**AVAILABLE DATA:**

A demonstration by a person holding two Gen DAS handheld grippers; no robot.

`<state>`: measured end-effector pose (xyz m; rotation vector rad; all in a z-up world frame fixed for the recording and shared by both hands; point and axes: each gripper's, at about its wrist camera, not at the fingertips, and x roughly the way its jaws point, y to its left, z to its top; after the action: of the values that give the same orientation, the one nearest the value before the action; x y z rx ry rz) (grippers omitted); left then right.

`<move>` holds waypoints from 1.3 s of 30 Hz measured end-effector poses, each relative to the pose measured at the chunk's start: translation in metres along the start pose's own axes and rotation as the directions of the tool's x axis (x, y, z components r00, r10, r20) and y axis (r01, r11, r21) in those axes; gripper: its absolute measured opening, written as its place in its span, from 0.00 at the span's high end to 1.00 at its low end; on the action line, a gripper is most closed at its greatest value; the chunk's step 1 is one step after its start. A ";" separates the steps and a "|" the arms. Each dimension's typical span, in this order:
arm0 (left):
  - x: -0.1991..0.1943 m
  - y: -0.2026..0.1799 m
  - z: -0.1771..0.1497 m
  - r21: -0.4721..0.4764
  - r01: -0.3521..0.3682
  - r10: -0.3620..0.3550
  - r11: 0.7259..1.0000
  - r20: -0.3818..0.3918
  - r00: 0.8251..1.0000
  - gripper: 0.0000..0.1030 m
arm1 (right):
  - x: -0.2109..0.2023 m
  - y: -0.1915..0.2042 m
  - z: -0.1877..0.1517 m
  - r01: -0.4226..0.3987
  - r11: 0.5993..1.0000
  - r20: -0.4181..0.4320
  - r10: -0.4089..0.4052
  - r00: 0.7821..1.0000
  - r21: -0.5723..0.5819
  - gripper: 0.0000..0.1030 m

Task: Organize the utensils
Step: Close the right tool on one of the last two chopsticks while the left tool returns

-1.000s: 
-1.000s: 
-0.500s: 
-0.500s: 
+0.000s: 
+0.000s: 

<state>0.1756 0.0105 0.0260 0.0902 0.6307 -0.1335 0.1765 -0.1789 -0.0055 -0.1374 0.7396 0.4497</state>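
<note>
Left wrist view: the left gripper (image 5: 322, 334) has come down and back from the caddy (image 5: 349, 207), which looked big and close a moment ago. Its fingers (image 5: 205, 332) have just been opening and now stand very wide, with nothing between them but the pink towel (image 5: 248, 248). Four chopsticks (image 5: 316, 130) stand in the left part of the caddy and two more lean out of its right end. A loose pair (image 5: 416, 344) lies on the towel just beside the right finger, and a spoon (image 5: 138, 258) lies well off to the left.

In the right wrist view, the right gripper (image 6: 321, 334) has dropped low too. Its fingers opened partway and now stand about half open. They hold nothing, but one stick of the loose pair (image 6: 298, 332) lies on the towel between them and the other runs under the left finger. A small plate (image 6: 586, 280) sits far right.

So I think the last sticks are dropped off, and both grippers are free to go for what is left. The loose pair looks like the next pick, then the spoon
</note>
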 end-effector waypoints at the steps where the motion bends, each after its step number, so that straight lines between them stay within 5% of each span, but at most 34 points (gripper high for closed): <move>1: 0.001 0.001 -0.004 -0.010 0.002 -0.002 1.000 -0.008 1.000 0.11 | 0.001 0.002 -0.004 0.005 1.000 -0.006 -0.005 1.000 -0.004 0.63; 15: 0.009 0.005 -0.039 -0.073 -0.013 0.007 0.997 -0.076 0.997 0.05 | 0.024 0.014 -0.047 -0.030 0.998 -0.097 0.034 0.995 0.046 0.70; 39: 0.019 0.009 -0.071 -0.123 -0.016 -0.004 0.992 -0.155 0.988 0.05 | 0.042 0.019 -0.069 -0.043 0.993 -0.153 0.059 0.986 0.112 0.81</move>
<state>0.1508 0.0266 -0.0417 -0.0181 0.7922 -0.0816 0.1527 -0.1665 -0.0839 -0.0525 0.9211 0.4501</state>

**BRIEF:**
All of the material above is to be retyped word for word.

**SOLVED EXERCISE:**
A demonstration by a person holding two Gen DAS handheld grippers; no robot.

`<state>`: measured end-effector pose (xyz m; rotation vector rad; all in a z-up world frame fixed for the recording and shared by both hands; point and axes: each gripper's, at about its wrist camera, not at the fingertips, and x roughly the way its jaws point, y to its left, z to its top; after the action: of the values that give the same orientation, the one nearest the value before the action; x y z rx ry rz) (grippers omitted); left then right.

`<move>` holds waypoints from 1.3 s of 30 Hz measured end-effector poses, each relative to the pose measured at the chunk's start: translation in metres along the start pose's own axes and rotation as the directions of the tool's x axis (x, y, z components r00, r10, r20) and y axis (r01, r11, r21) in those axes; gripper: its absolute measured opening, written as its place in its span, from 0.00 at the span's high end to 1.00 at its low end; on the action line, a gripper is most closed at its greatest value; the chunk's step 1 is one step after its start. A ";" separates the steps and a "|" the arms. Each dimension's typical span, in this order:
arm0 (left):
  - x: -0.1991..0.1943 m
  - y: -0.2026..0.1799 m
  - z: -0.1771..0.1497 m
  - r21: -0.4721..0.4764
  - r01: -0.3521..0.3682
  - r10: -0.3620..0.3550
  - r11: 0.7259..1.0000
  - r20: -0.3818..0.3918
  - r00: 0.8251..1.0000
  - gripper: 0.0000..0.1030 m
arm1 (right):
  - x: -0.2109..0.2023 m
  - y: -0.1915..0.2042 m
  - z: -0.1877..0.1517 m
  - r01: -0.4226..0.3987
  - r11: 0.5993..1.0000
  - r20: -0.4181..0.4320
  - r10: -0.4089..0.4052
  - r00: 0.7821..1.0000
  - r21: -0.5723..0.5819
  - gripper: 0.0000..0.1030 m

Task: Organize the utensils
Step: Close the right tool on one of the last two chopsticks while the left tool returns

-1.000s: 
-1.000s: 
-0.500s: 
-0.500s: 
+0.000s: 
+0.000s: 

<state>0.1756 0.0105 0.0260 0.0902 0.6307 -0.1335 0.1765 -0.1789 -0.0055 -0.1374 0.7396 0.4497</state>
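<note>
Left wrist view: the left gripper (image 5: 322, 334) has come down and back from the caddy (image 5: 349, 207), which looked big and close a moment ago. Its fingers (image 5: 205, 332) have just been opening and now stand very wide, with nothing between them but the pink towel (image 5: 248, 248). Four chopsticks (image 5: 316, 130) stand in the left part of the caddy and two more lean out of its right end. A loose pair (image 5: 416, 344) lies on the towel just beside the right finger, and a spoon (image 5: 138, 258) lies well off to the left.

In the right wrist view, the right gripper (image 6: 321, 334) has dropped low too. Its fingers opened partway and now stand about half open. They hold nothing, but one stick of the loose pair (image 6: 298, 332) lies on the towel between them and the other runs under the left finger. A small plate (image 6: 586, 280) sits far right.

So I think the last sticks are dropped off, and both grippers are free to go for what is left. The loose pair looks like the next pick, then the spoon
</note>
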 end-effector waypoints at the steps where the motion bends, each after its step number, so that straight lines between them stay within 5% of each span, but at most 34 points (gripper high for closed): <move>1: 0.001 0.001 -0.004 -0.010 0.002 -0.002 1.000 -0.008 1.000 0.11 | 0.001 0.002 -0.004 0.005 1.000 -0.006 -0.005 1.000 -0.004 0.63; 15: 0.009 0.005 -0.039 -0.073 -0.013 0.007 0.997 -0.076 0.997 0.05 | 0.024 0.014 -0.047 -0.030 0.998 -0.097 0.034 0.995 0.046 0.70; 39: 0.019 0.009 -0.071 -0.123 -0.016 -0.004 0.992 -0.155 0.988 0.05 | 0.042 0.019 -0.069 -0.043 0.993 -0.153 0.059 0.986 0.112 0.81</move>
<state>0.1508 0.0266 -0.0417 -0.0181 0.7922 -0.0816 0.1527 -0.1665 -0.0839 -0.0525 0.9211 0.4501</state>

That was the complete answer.